Die Erfinder, das waren David Staretz, Fritz Gall, Gottfried Umschaid, Peter Zott und Stefan Slupetzky. Ihre kreative Sternstunde 1983, als sie staunend registrierten, wie eine Kellnerin ein mit Gulasch bekleckertes Tischtuch umdrehte und wieder verwendete, war Startschuss für die nicht abreißende Serie nonsealer Kreativität. Vom sechsseitigen Tischtuch ging es weiter über die Nonsens-Erfindermesse zu Events, die an Sinnbefreiung kaum zu überbieten sind. "Dass wir im Weinviertel, dem Ort der halbleeren Weingläser, den Wandertag für Pessimisten veranstalten, liegt auf der Hand", findet Fritz Gall, Mastermind des "Vereins zur Verwertung von Gedankenüberschüssen", kurz VVG. Der Wanderer lernt fachkundig über's Viertel zu weinen, verbringt die Zeit in tiefster Niedergeschlagenheit bei Wein-Proben und wankt mit der weltuntergangserfahrenen Pessimistengemeinde zu Orten unsäglicher Trauer.

Hilfe für einsame Sockensingles

Ähnlich dramatisch gestaltet sich der Wandertag "Ehret den Sock", bei dem vereinsamte Sockensingles ihr tristes Dasein in der Schublade beenden dürfen und Sock‘ für Sock‘ gewürdigt werden.
Die Erfolgsgeschichte des Nonsens setzte sich seit 1983 ungebrochen fort. Auf die erste Nonsens-Erfindermesse folgte 1987 das 24-Stunden-Weinbergschneckenrennen, 1991 die Gründung des VVG, 2001 die Proklamation Herrnbaumgartens zum "verruckten Dorf", um nur einiges an Nutzlosigkeit zu nennen.

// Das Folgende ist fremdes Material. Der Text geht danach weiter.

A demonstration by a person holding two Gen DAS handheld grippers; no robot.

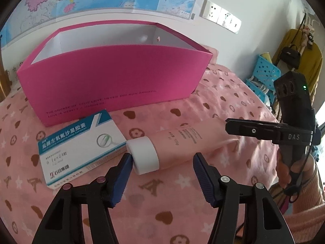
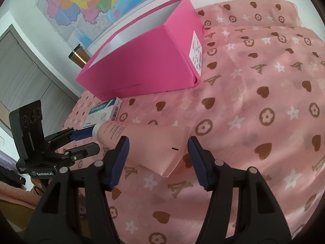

Schwachsinn vom Weinviertel bis Amerika

1994 wurde das Nonseum als Raum für die überbordende Phantasie der Verruckten eröffnet und 2012 erweitert. Hier finden auch Lachyoga und Führungen für internationales Publikum statt. "Nonsens funktioniert von Herrnbaumgarten bis New York", weiß Fritz Gall. Ego-Geld mit dem eigenen Konterfei eignet sich als Zahlungsmittel auf der ganzen Welt ebenso wie der trag- und ausrollbare Zebrastreifen und der Gelsendippel-Schutz, unter dem sich Juckreiz ungestört ausbreiten kann. "Voraussetzung unserer Erfindungen aus der Not heraus ist, dass sie in sich scheitern." Die Erfinder stehen zu ihrem Schwachsinn. Gall: "Das unterscheidet uns wohltuend von der Marktwirtschaft."